To accommodate users who want to explore right away, I embedded the onboarding steps into cards in the carousel so that more users could reach articles before ending their first session and also provide clarity on what to expect from the FT edit app.

Finalising designs

Content mapping

Collating feedback from fellow designers and the team created instances of repetitive copy when looking at the whole experience. To resolve this, Maia and I worked together to map copy through the journey, so we could confidently test with users and iterate later.


TEST

Defining success metrics

With everyone aligned on designs and product goals, we still needed to agree on how we should test and measure the impact of the changes.

As the idea had evolved significantly from the ideation workshop, Dilyana had to establish the most effective approach to defining testing. To accomplish this, I created multiple user flows for each key change, factoring in various user types. These visual references expedited decision-making and facilitated alignment between the product manager, data analyst and engineers in determining the feasibility and viability of measuring success metrics.


IMPACT

Before I left the FT in December 2022, we’d been able to:

  • Establish how to technically deliver the editable end card

  • Start building the new onboarding experience in the carousel

I saw the onboarding variant mid February 2023.
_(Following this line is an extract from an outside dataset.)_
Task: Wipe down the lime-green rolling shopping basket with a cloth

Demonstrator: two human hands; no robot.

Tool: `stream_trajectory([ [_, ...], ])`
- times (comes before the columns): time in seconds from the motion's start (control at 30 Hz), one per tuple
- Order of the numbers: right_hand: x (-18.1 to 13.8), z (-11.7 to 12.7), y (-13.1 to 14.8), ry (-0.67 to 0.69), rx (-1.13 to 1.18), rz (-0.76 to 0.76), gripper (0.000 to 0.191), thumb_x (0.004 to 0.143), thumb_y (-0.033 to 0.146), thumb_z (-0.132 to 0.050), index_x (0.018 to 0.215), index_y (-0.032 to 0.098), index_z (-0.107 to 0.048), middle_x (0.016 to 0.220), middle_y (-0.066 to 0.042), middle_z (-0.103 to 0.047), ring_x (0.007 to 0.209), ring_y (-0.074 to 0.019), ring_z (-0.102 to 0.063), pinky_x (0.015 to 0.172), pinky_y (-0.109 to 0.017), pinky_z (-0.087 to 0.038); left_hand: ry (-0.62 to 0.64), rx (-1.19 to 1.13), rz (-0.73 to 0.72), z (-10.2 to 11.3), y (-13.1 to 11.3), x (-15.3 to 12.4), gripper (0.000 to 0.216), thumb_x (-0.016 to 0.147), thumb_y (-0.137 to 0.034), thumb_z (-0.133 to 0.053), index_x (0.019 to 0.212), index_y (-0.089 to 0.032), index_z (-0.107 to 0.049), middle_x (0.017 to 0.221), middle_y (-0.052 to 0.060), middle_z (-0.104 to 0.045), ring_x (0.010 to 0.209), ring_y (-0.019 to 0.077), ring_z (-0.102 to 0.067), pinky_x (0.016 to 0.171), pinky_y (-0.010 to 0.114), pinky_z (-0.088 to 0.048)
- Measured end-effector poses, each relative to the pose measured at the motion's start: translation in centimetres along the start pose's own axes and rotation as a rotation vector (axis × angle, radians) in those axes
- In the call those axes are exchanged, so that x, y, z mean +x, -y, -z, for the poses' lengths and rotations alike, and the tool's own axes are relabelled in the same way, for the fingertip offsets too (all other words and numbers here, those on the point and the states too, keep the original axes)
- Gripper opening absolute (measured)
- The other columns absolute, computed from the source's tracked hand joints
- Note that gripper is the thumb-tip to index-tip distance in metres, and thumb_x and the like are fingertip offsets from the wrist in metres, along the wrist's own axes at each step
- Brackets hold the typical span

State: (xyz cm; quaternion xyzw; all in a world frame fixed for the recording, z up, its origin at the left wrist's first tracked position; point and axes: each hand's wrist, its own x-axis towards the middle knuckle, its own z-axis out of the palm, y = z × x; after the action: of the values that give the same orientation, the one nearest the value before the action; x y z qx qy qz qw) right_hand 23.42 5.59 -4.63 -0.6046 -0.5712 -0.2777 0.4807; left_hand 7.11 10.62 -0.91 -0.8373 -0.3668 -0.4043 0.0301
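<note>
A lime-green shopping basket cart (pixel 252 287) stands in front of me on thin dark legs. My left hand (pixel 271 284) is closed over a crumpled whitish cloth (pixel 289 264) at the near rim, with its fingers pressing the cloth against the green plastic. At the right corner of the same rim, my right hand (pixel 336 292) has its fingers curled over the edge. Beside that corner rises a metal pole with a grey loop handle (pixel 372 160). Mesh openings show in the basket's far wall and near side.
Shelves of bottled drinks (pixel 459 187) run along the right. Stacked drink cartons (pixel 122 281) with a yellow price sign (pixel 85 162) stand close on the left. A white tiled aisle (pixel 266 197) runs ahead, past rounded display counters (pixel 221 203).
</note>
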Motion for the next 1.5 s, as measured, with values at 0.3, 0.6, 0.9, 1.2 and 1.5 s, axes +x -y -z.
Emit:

An A/B test proved the cards were successful at retaining active users as:

  • Day-1 retention improved by 48%

  • 8 card carousel view improved by 5%

  • Article CTR increased by 7%

Reflections

Important lessons learned:

  • Deciding whether to take bigger risks by overhauling an complete experience vs making small incremental changes is a hard decision for any PM. As a designer, I can support this choice by creating components and splitting up an experience, however for future projects I believe it is crucial to establish a shared understanding of risk from the outset, enabling the entire team to be more productive and effective in their contributions.

  • Maintaining close communication with editorial stakeholders was critical for the success of this project. Any gaps in their understanding of the project could result in unexpected requirements and impede the design process. Causing me to spend more time attempting to incorporate untested design additions without adequate time to validate their value with users.

  • Joining the team with discovery and ideation phases already underway and only able to offer part-time support, meant it was not conducive to challenge everything from the outset. However, if I had translated design requests, research findings, and the underlying rationale into a comprehensive design brief, it would have facilitated a smoother transition into conceptualising and designing. This approach would have also provided clarity and context to my decisions and design process, enabling me to remain focused on business and user needs aligned to a specific goal.

How I would approach the same task:

  • Like a lot product people, I endeavour to remove my biases and personal preference from decision making. Pushing to carve out time to testing early designs and concepts to help validate ideas and bring valuable user insights back into my discovery process, enabling informed decisions that prioritise users' needs and preferences, rather than relying solely on subjective opinions.

  • Linking user goals with product metrics would enhance my ability to address design choices' functionality and optimise my ideation process's outcomes.